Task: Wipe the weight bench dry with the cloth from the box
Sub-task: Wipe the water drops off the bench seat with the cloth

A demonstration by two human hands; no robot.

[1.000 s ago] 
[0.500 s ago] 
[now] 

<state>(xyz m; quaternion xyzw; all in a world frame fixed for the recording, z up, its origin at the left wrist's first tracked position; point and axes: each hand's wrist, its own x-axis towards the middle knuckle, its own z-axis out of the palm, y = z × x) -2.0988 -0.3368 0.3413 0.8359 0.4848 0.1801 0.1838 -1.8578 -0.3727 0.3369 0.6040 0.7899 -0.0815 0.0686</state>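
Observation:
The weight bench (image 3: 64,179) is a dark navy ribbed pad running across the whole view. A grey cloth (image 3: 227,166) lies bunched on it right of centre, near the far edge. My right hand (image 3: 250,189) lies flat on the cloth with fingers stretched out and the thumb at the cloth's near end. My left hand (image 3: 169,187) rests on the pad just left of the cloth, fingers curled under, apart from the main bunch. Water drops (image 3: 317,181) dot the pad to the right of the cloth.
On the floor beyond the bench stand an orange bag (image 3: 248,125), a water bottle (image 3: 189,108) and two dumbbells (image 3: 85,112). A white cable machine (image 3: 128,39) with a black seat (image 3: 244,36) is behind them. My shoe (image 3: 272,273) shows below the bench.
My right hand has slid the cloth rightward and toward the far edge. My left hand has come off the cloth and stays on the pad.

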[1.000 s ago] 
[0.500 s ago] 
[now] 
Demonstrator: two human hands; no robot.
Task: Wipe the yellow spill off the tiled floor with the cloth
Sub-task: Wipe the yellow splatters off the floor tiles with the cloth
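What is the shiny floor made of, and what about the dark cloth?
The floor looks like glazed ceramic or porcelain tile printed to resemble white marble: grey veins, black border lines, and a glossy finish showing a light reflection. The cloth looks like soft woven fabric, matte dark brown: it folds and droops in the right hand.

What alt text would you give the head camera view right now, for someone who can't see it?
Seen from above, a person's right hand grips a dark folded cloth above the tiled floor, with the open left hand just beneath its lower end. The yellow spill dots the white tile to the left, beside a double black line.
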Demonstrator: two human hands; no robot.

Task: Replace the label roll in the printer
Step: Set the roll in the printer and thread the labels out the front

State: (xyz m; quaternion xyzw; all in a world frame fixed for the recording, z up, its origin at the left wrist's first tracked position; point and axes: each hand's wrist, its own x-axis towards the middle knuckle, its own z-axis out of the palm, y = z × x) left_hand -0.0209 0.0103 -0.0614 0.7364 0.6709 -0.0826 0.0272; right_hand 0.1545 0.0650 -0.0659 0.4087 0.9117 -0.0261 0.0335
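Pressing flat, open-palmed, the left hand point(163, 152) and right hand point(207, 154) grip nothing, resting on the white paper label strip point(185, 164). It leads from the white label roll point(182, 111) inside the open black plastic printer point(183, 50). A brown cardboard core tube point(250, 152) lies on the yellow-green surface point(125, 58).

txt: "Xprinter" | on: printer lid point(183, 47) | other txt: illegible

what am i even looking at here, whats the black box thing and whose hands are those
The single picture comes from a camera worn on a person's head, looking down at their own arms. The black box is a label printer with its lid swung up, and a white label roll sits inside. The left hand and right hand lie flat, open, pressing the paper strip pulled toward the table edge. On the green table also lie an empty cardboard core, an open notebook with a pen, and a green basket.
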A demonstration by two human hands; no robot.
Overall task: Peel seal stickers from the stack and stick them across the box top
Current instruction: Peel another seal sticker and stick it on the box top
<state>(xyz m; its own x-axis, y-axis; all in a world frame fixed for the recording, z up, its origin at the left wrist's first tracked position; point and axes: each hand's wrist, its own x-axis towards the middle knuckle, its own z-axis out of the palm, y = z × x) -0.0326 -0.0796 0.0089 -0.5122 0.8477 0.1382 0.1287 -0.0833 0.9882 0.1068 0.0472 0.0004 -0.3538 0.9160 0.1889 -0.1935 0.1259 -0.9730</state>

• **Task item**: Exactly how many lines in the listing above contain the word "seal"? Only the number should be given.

• **Exercise response**: 2